Long ago and far away, I used to spend much of my day creating perfectly cropped photos ensuring that whether you landed on the homepage, click directly to the article or saw the piece via social, the right faces were all showing and no vital details (like eyes) were missing. When the early rumbling of Artificial Intelligence (AI) and Machine Learning (ML) for Digital Asset Management (DAM) started, my fellow photo editors and I were worried we’d be replaced.
What actually resulted was predictable from any industrialization - some good, some bad. The good: removal of repetitive, mind-numbing labor. The bad: removal of some co-workers.
Like other fields where robots have arrived, DAM has to reckon with what it means when the hours spent tagging, naming, sharing or cropping are cut due to automation. We will discuss in more detail the state of AI for DAM on today’s webinar (plug: join us at noon ET) but AI’s smart crop function is a pretty good encapsulation of other tasks to come.

DAMs are getting very good at creating smart crops based on DAM professionals providing the original assets, the resolution, the image dimensions and then training it on what additional requirements (room for text overlay, for example) we have for the images.
These decisions on cropping are hardly new. Even before we relied on digital tools like Photoshop, commercial, fashion and art photographers would crop their photos too, first by the framing of the shot in camera and later in the processing and printing of their work. Proofs layered on light tables, marked up prints, physically cutting negatives - all ways to crop.
Questions of objectivity started almost as soon as news photography began. Why did you select this framing, with sinister shadows covering only one political candidate? Why did you exclude the trash just next to the garden for an article on city beautification? Or, why did you choose to include the trash? Even before bringing in image selection, collage, lighting, angle and other ways we influence the mood and impact of our photos, cropping has always been how photographers make decisions on what is the important information in their photos. Then come the editors, publishers, framers and other people involved in image selection and cropping to make their own decisions, saddled with their own biases, before the image is shared with its audience.
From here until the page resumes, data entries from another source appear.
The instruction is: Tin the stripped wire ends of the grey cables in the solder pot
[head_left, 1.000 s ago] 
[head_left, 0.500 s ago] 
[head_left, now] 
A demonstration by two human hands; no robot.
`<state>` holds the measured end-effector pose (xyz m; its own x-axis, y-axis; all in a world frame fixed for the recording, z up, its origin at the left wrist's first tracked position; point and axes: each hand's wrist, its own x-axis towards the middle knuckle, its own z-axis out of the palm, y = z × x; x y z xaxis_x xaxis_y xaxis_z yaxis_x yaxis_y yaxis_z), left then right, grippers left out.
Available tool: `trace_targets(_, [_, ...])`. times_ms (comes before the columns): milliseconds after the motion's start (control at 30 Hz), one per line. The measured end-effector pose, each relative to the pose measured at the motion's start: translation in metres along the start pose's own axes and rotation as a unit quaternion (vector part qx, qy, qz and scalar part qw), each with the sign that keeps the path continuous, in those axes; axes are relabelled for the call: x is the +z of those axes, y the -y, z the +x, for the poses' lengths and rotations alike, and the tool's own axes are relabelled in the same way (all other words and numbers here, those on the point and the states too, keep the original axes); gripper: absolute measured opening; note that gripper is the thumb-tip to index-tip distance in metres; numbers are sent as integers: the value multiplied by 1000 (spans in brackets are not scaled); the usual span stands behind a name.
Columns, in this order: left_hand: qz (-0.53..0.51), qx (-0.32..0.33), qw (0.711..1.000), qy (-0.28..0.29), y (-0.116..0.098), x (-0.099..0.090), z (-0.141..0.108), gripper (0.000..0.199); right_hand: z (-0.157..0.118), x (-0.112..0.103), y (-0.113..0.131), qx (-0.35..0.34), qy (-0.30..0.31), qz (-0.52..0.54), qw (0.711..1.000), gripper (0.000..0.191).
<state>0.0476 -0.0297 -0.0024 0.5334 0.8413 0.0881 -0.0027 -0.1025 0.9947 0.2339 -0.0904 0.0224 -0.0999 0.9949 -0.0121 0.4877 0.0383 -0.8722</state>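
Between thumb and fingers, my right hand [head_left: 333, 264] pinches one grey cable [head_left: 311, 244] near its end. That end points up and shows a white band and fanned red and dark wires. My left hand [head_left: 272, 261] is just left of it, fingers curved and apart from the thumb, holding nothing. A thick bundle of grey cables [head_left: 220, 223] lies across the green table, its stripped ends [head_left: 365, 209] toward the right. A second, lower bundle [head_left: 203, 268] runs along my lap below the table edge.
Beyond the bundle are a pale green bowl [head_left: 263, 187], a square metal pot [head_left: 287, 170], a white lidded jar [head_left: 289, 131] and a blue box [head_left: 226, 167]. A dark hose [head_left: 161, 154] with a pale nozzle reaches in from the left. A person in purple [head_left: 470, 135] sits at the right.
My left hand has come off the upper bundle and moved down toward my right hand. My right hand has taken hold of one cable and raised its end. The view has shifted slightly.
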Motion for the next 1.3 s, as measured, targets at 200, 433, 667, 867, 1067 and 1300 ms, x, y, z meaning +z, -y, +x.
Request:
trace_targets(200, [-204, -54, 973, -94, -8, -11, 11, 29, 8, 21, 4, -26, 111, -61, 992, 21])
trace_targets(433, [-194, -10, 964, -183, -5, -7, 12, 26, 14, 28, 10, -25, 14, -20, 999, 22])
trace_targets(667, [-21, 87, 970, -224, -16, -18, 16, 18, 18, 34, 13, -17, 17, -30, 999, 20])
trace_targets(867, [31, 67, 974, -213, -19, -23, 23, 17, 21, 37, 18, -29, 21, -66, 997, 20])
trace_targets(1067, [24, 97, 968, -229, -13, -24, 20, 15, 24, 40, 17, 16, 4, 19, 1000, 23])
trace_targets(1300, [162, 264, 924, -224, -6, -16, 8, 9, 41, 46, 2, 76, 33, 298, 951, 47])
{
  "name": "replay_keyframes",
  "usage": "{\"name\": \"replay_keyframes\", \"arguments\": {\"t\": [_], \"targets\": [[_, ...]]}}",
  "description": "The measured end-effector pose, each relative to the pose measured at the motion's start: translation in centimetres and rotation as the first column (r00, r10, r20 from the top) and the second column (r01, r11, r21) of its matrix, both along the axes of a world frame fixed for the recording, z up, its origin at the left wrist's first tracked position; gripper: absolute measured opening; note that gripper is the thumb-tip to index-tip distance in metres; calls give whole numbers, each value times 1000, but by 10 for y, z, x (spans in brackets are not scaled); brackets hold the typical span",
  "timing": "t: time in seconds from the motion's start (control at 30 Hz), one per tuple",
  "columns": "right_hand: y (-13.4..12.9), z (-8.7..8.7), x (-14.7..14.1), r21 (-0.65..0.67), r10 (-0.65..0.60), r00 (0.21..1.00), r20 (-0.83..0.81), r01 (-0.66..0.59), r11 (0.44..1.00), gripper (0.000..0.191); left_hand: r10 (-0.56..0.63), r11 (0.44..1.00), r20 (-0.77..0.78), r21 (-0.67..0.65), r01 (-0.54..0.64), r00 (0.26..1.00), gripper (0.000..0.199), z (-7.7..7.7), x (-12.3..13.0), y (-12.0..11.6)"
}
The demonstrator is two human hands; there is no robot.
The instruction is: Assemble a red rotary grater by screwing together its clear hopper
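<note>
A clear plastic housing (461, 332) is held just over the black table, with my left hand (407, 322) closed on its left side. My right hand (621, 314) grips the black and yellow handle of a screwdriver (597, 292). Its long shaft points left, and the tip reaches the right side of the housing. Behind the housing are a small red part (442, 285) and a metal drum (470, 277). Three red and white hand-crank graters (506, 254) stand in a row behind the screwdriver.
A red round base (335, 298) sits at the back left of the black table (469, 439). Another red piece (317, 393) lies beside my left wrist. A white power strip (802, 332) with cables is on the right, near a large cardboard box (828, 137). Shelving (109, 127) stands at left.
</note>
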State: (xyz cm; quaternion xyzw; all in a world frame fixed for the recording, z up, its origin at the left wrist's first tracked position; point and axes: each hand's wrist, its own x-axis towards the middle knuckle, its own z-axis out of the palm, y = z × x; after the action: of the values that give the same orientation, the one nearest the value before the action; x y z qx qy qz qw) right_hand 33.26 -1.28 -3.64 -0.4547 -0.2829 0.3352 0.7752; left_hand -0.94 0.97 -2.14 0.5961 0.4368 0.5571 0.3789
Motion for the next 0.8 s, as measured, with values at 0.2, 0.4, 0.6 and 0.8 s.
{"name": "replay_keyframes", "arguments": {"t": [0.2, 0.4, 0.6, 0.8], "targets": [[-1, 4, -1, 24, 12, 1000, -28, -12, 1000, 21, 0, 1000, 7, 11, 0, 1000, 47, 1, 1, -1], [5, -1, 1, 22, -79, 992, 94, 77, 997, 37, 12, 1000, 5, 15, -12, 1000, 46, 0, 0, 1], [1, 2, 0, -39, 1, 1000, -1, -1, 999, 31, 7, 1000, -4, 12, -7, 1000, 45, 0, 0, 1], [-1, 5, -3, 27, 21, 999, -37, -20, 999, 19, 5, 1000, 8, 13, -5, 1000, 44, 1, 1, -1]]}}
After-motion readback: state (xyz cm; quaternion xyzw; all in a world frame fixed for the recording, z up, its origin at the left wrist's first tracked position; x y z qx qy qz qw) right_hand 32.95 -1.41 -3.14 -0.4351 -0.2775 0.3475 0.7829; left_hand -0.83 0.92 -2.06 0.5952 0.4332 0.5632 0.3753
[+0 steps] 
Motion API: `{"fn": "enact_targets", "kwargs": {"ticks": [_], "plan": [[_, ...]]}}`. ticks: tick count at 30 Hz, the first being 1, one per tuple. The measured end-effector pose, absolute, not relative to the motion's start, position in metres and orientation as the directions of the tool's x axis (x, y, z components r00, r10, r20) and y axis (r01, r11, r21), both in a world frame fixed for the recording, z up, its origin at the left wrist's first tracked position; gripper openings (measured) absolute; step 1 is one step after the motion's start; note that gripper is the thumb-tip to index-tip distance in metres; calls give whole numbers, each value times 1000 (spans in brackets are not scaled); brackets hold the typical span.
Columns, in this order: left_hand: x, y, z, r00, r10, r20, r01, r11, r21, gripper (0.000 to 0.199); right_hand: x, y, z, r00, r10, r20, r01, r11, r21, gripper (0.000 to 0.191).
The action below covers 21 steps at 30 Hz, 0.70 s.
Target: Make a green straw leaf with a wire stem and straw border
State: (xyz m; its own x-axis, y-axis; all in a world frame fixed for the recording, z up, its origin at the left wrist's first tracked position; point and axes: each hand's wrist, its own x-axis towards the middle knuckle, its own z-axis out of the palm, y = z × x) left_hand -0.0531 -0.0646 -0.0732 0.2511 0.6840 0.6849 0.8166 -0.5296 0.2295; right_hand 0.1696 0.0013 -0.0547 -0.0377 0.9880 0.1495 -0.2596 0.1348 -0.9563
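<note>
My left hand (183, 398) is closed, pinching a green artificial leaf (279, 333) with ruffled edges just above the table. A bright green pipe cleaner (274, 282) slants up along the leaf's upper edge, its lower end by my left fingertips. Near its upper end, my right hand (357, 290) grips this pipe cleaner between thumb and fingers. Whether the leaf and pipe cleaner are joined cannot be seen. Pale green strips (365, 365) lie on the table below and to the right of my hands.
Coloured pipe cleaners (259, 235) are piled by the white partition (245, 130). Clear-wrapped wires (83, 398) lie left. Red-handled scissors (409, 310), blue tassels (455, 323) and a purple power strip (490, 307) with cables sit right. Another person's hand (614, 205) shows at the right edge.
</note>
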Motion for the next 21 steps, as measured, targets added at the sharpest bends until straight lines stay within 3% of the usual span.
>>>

We do this in our personal photos too, of course - cropping out the person we wish hadn’t come to the party, the power lines sullying our bucolic landscapes, even the mess at home as highlighted in this early-pandemic New Yorker cover.
Whether it is over zoom, or our holiday photo card, we use selective cropping to remove those pesky imperfections (even before FaceTuning etc.). Every crop is a choice. Our prejudices, taste and biases are present in every choice.
So maybe it is better to leave it to the cold, hard, data-driven machines to handle cropping. After all, the smart crop features in our DAM platforms are supposed to use content-sensitivity and subject detection algorithms to feature the most important part of the image, without cropping out anything important. But when we look to other algorithmic platforms in use today, we can see that AI and ML, programmed by people, can still pose the same questions of bias. I remember the famous Twitter McConnell/Obama crops which were further explored in The Verge to show Twitter’s preference for lighter, younger, more beautiful (although I question McConnell…) photos when making selective crops. How we program the AI tools will influence the resulting cropping decisions the AI makes.
When it comes to DAM, so far the content sensitive selections in my experience have not veered in to questionable results. I am sure it has happened, but this brings me back to those early photo editing days. If a person - and people are very much still important - reviews smart crops and sees that the tool is removing darker skinned people or women or older people, the platforms I have used make it quick and easy to reframe the images, and increasingly videos, to include what I would have selected.
AI and ML are tools. These tools have the potential to increase productivity and remove unnecessary steps in the production process. As DAM expands the ways it includes AI to content repurposing, semantic search and asset metatagging, these decisions will need to be made when it comes to language as well as visual (which in addition to cropping includes automatic image retouching, lighting, etc.) choices. I want to make sure to think about the language we train the AI to include as well. What we leave out is as important as what we include. Just like all digital tools, AI is only as unbiased and competent as the people who program it. So when I think of the future of AI & ML, it’s just as important that we imperfect humans remember to check our own biases before we fault the results these imperfect robots provide.